A doctor highly advised him, during his fame and due to the stress he carried, that he seek psychiatric help which he refused, knowing the FBI would intercept any record of his most personal and vulnerable self and use it against him and his movement. The FBI so wanted to demolish the movement of equality and bury the impact of the Reverend that they tapped his phones and tapped his house and tapped the house of his mistress too and were destined to expose his acts of adultery just before he was assassinated. Late in his brief term on earth, Jesse Jackson remembers a sobering conversation with him that Jackson himself didn’t fully appreciate at the time, where the Reverend King admitted he felt so alone and awfully tired and on the very brinks of total collapse. His own childhood dream was to deliver sermons at a small Baptist church in a quiet country town but he gave up this dream to achieve a greater fate for America in its entirety.
And so even though we face the difficulties of today and tomorrow, I still have a dream. It is a dream deeply rooted in the American dream. I have a dream that one day this nation will rise up and live out the true meaning of its creed: We hold these truths to be self-evident, that all men are created equal.
Those closest to him remember him joking casually about his own death, as though he knew he had joined the realm of immortality and that his flesh was fixing to depart from this world. He often said that some of us won’t live to be fifty so we ought to do Good right now.
Let freedom ring from Stone Mountain of Georgia. Let freedom ring from Lookout Mountain of Tennessee. Let freedom ring from every hill and molehill of Mississippi. From every mountainside let freedom ring.
He was assassinated in Memphis in 1968 and taken back home to Atlanta where tens of thousands of Southerners mourned for a week.

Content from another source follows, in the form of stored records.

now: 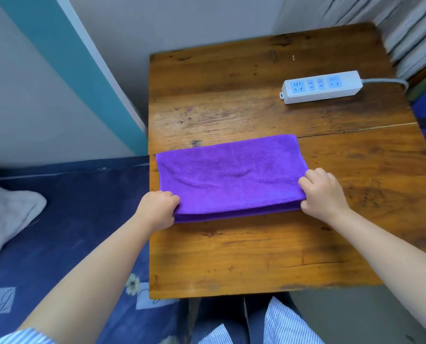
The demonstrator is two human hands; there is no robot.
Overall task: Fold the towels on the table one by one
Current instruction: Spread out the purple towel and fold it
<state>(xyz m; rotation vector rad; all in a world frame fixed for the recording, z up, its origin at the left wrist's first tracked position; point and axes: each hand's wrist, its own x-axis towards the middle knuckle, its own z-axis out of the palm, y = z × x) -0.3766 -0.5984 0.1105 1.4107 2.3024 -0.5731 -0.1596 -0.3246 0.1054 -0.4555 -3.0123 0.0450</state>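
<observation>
While a purple towel (232,177) lies folded on the wooden counter (256,256), my left hand (158,211) pinches its near left corner and my right hand (322,192) grips its near right corner, with a white power strip (322,86) farther back.

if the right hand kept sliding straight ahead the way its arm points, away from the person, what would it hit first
Probably the purple towel it already grips, pushing that across the wooden table. The right hand points up and slightly left, so the white power strip likely lies just right of its line; depth is unclear.
</observation>
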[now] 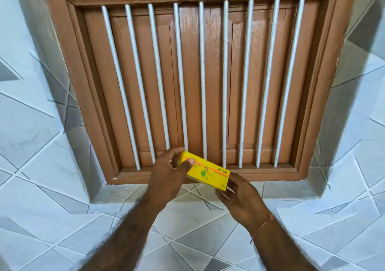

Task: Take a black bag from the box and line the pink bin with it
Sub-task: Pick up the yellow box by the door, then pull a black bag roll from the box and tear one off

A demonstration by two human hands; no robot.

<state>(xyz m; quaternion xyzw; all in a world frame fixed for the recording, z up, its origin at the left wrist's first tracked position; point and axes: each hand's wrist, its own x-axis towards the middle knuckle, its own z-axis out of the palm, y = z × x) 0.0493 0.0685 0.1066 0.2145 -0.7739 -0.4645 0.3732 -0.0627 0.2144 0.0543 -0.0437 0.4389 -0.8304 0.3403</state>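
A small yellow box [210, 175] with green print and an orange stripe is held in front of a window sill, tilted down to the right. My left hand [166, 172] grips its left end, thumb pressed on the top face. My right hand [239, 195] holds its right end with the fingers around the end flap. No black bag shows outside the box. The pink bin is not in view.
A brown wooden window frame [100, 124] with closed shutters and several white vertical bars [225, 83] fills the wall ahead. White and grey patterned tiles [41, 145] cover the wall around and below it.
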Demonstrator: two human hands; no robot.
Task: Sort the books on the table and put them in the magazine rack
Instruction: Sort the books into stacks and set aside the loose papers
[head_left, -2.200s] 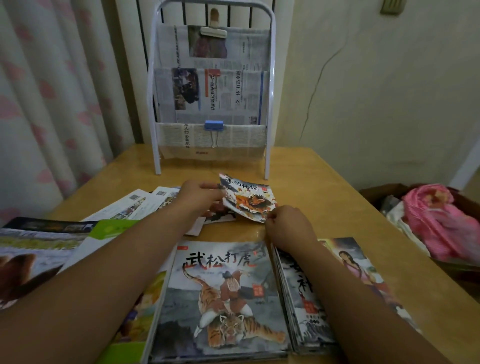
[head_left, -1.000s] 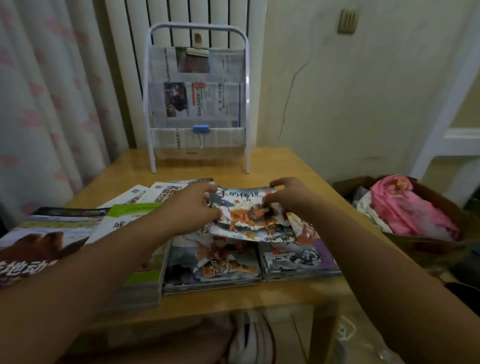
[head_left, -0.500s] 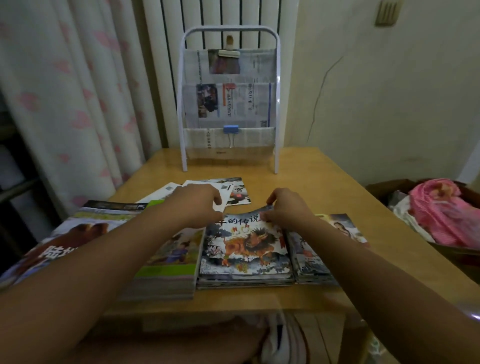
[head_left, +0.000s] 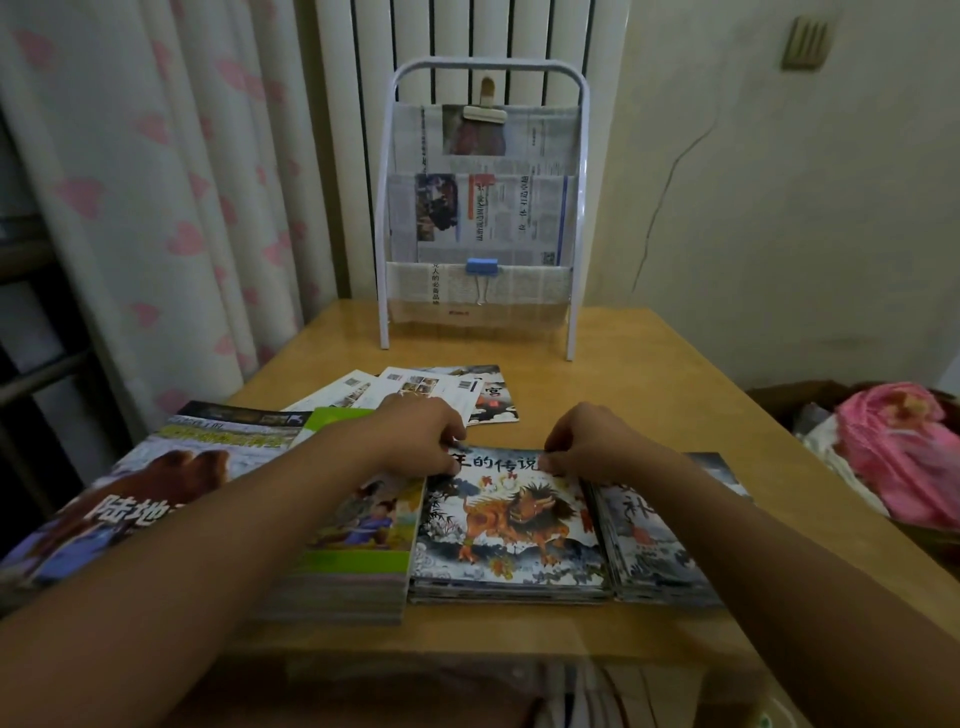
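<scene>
- Our left hand (head_left: 422, 434) and right hand (head_left: 587, 441) pinch the far edge of the beast-cover picture book (head_left: 511, 525).
- It lies atop the middle stack on the wooden table (head_left: 649, 374), well short of the magazine rack (head_left: 483, 208).

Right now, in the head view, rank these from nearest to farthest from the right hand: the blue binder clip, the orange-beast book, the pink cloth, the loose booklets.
1. Orange-beast book: pinched by the right hand, centre pile.
2. Loose booklets: just beyond, to the left.
3. Pink cloth: off the table, far right.
4. Blue binder clip: on the rack's bottom pocket, at the back.
</scene>
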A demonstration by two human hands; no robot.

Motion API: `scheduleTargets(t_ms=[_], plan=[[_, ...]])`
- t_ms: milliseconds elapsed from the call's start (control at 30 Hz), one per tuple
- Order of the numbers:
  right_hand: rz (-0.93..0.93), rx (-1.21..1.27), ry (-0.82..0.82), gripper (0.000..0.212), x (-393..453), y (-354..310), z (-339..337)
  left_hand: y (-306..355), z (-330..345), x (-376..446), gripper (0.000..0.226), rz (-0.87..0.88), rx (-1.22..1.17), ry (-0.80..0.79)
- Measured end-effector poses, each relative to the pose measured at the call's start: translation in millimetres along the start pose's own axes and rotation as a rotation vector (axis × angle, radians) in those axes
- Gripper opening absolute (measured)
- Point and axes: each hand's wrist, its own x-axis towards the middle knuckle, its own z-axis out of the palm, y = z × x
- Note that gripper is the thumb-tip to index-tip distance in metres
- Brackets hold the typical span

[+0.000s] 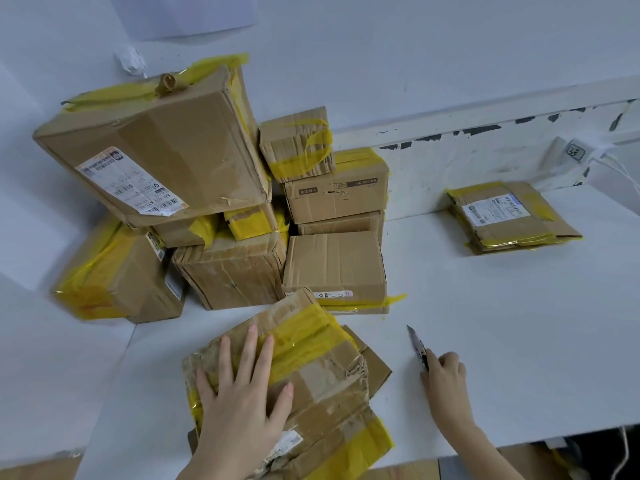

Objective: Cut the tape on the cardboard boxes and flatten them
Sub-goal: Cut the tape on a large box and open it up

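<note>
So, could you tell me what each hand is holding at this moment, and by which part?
The right hand grips a utility knife by its handle, blade pointing away. The left hand holds nothing; it presses flat on the box.

We see a white table filling most of the view. Behind it, from 10 to 2 o'clock, stands a white wall, with a paper sheet at 12. At 2 a scuffed white ledge shows chipped paint. White cables hang at 3. Wooden floor shows at 6.
</note>
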Motion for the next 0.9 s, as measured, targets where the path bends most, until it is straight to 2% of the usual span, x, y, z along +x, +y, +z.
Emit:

At the funeral, when his father looks through the glass at his dead son, he screams horrid enough to awaken sleeping bears hemispheres away. It’s an uncontrolled and shrill screeching risen from the depths of pain and torture and grief in his Spirit. It was his son and his son sacrificed himself out of love in the ideals of his country to be baptized.
When we let it ring from every village and every hamlet, from every state and every city, we will be able to speed up that day when all of God’s children, black men and white men, Jews and Gentiles, Protestants and Catholics, will be able to join hands and sing in the words of the old Negro spiritual: Free at last! Free at last! Thank God Almighty, we are free at last!
A sea of men and women in the audience of many races in attendance for the sake of dreams. It was a Wednesday afternoon. King opens by proclaiming what is fixing to occur will go down in history as the greatest demonstration for freedom in the history of our nation.
And it can almost be heard still, the booming and thunderous and biblical voice of the Reverend scoring our trials as a nation a half century later as we still struggle and strive to come together, to be born again in the name of Life and Liberty and Equality for all of Mankind.